You're reading the documentation for a version of ROS 2 that has reached its EOL (end-of-life), and is no longer officially supported. If you want up-to-date information, please have a look at Galactic.

ROS 2 on-boarding guide

The purpose of this guide is to supplement the on-boarding of new developers when they join the ROS 2 team. It is mostly used by the ROS 2 team, but it might be useful for others as well.

Request access to the GitHub organizations

Our code is federated across a few GitHub organizations, you’ll want access to them so you can make pull requests with branches rather than forks:

Request access to the buildfarm

The build farm is hosted at: ci.ros2.org

To request access send an email to ros@osrfoundation.org.

How to give access?

Your GitHub username must be added with the same permissions as existing users to Jenkins (https://ci.ros2.org/configureSecurity/). This can be done by any existing user.

How to access the machines running the ci.ros2.org?

Only do this if you’re working at OSRF or if you’re asked to log into the machines. To be able to ssh into the node hosted on AWS, you need give request access from Tully Foote (tfoote@osrfoundation.org).

Request access to the Google drive ROS 2 folder

Only do this if you’re working at OSRF or need access to a particular document. To request access send an email to ros@osrfoundation.org (anybody on the mailing list can share it).

Choose a DDS domain ID

ROS 2 uses DDS as the underlying transport and DDS supports a physical segmentation of the network based on the “domain ID” (it is used to calculate the multicast port). We use a unique value for this on each machine (or group of machines) to keep each group’s ROS 2 nodes from interfering with other developers’ testing. We expose this setting via the ROS_DOMAIN_ID environment variable and use a document to ensure we don’t accidentally choose the same one as someone else. This is, however, only important for people who will be working on the OSRF network, but it isn’t a bad idea to set up at any organization with multiple ROS 2 users on the same network.

Get a Personal ROS_DOMAIN_ID

Go to the ROS 2 Assigned Domain ID’s Spreadsheet and reserve an ID, or email ros@osrfoundation.org and ask for one to be allocated to you. Numbers under 128 are preferred.

To ensure it is always set, add this line to your ~/.bashrc or equivalent:

export ROS_DOMAIN_ID=<your_domain_id>

Watching ROS 2 Repositories

We try to spread our responsibilities out across the team and so we ask everyone to watch the main repositories for ROS 2.

Developer Workflow

We track open tickets and active PRs related to upcoming releases and larger projects using GitHub project boards.

The usual workflow is (this list is a work in progress):

  • Discuss design (GitHub ticket, and a meeting if needed)

  • Assign implementation to a team member

  • Write implementation on a feature branch

  • Write tests

  • Enable and run linters

  • Run tests locally using colcon test (see colcon tutorial)

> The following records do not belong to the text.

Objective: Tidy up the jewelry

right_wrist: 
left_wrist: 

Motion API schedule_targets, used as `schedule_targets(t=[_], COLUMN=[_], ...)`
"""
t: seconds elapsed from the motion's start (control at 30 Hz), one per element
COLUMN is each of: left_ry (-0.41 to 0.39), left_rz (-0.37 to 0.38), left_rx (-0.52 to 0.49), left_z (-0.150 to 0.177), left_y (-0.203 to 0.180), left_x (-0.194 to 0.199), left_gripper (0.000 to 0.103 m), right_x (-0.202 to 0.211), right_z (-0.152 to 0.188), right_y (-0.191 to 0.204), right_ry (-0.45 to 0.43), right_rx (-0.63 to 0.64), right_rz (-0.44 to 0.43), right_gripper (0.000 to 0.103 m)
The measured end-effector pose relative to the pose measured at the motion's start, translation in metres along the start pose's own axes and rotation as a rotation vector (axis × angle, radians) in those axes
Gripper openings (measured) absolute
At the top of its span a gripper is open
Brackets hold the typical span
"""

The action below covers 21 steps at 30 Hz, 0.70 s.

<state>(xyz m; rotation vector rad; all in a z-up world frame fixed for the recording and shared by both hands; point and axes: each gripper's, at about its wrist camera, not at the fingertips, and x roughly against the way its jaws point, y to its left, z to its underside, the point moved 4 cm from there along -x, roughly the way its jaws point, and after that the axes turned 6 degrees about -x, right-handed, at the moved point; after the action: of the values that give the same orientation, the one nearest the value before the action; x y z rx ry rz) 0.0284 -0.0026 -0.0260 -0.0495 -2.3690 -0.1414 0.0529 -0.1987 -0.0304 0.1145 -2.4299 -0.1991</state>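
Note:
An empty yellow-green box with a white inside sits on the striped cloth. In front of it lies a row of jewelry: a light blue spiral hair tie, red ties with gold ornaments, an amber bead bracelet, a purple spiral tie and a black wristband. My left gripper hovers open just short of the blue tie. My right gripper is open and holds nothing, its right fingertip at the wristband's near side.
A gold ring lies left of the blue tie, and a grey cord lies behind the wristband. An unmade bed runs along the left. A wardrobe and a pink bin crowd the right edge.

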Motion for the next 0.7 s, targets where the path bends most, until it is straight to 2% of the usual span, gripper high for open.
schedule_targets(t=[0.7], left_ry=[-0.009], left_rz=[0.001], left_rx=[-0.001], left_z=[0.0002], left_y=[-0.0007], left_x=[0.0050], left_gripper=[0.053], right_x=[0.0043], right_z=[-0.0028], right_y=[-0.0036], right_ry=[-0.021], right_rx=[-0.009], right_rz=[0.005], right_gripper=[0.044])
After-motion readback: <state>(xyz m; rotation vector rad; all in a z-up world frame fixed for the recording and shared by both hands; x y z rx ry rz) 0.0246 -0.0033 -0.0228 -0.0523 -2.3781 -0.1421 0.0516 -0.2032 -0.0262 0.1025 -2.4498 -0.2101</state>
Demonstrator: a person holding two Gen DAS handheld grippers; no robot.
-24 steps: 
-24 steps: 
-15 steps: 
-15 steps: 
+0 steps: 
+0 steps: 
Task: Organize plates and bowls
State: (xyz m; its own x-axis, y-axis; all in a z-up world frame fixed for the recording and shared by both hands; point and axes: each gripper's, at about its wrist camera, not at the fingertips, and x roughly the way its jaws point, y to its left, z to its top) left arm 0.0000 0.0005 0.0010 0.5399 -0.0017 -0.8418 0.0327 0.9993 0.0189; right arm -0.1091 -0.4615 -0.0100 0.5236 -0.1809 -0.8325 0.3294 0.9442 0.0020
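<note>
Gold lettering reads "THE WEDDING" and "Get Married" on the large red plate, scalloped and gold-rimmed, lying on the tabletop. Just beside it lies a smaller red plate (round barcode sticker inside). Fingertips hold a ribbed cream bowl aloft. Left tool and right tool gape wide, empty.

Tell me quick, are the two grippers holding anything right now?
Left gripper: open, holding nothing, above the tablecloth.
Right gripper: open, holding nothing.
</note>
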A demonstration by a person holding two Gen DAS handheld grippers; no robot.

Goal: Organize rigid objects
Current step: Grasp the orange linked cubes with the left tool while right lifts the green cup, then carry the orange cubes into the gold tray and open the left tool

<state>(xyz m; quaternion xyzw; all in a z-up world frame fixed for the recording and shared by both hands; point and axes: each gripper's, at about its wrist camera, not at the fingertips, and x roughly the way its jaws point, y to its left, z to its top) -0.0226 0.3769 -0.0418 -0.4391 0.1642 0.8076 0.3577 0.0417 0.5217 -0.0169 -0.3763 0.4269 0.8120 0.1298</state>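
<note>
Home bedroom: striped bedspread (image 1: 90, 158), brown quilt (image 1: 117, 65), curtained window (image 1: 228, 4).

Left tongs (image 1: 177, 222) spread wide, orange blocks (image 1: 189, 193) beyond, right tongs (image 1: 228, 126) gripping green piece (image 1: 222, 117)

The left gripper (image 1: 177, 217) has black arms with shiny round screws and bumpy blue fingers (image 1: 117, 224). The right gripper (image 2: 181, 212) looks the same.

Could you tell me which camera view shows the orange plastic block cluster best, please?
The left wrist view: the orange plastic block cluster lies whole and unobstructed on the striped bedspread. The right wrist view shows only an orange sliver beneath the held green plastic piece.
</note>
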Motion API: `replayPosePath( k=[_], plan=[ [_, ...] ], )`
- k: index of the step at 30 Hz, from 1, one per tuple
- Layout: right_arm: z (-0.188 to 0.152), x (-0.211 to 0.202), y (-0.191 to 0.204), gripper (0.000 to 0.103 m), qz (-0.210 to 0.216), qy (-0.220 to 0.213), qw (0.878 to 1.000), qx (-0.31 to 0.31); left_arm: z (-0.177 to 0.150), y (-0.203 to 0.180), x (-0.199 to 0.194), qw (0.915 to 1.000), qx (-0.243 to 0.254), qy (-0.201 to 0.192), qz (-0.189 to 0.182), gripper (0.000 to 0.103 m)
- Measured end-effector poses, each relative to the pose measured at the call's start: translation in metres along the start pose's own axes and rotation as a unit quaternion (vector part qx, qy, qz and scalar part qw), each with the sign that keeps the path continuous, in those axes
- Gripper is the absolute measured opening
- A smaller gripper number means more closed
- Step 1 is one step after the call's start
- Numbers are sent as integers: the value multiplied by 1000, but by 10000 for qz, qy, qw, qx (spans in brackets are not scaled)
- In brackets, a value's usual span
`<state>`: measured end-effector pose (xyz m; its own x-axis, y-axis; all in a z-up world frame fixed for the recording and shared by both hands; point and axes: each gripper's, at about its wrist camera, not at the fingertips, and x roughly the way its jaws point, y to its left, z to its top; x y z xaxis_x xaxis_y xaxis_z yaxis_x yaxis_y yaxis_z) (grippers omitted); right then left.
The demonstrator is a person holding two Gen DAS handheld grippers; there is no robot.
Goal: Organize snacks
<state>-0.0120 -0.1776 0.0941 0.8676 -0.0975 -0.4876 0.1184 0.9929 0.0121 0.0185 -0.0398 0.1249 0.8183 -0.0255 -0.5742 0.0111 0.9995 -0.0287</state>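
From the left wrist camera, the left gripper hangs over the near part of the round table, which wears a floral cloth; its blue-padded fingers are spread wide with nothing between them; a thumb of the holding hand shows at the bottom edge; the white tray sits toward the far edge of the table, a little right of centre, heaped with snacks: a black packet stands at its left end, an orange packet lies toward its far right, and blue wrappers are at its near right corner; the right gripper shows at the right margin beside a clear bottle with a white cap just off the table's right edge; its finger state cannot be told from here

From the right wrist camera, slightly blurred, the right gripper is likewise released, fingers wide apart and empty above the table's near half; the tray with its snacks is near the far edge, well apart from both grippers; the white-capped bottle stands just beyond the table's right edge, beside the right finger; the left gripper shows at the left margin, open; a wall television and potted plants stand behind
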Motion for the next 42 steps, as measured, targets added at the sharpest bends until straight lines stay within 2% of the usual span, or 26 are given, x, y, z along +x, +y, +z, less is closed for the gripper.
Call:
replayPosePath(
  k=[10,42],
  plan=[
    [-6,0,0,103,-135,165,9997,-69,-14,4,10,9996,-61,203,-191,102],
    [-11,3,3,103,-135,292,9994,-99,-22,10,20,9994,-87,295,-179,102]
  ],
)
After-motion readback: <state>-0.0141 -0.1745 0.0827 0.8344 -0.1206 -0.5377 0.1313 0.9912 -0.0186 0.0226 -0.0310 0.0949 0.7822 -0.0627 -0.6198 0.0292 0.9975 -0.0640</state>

  • Once everything builds locally without warnings and all tests are passing, run CI on your feature branch:

    • Go to ci.ros2.org

    • Log in (top right corner)

    • Click on the ci_launcher job

    • Click “Build with Parameters” (left column)

    • In the first box “CI_BRANCH_TO_TEST” enter your feature branch name

    • Hit the build button

  • If your use case requires running code coverage:

    • Go to ci.ros2.org

    • Log in (top right corner)

    • Click on the ci_linux_coverage job

    • Click “Build with Parameters” (left column)

    • Be sure of leaving “CI_BUILD_ARGS” and “CI_TEST_ARGS” with the default values

    • Hit the build button

    • At the end of the document there are instructions on how to interpret the result of the report and calculate the coverage rate

  • If the CI job built without warnings, errors and test failures, post the links of your jobs on your PR or high-level ticket aggregating all your PRs (see example here)

    • Note that the markdown for these badges is in the console output of the ci_launcher job

  • To get the PR reviewed, you need to put the label “in review”:

    • Through GitHub interface:

      • Click on “” next to labels

      • Remove “in progress” label if applicable

      • Add “in review” label

    • If the PR is part of a project board:

      • Drag the card from “In progress” to “In review”

  • When the PR has been approved:

    • the person who submitted the PR merges it using “Squash and Merge” option so that we keep a clean history

      • If the commits deserve to keep separated: squash all the nitpick/linters/typo ones together and merge the remaining set

        • Note: each PR should target a specific feature so Squash and Merge should make sense 99% of the time

  • Delete the branch once merged

GitHub tips

Link PRs to the issues they address using keywords and the ticket number. This will close the issue once the pull request is merged.

  • In the same repo: “fixes #216”

  • In another repo: “fixes ros2/rosidl#216”

Build Farm Introduction

The build farm is located at ci.ros2.org.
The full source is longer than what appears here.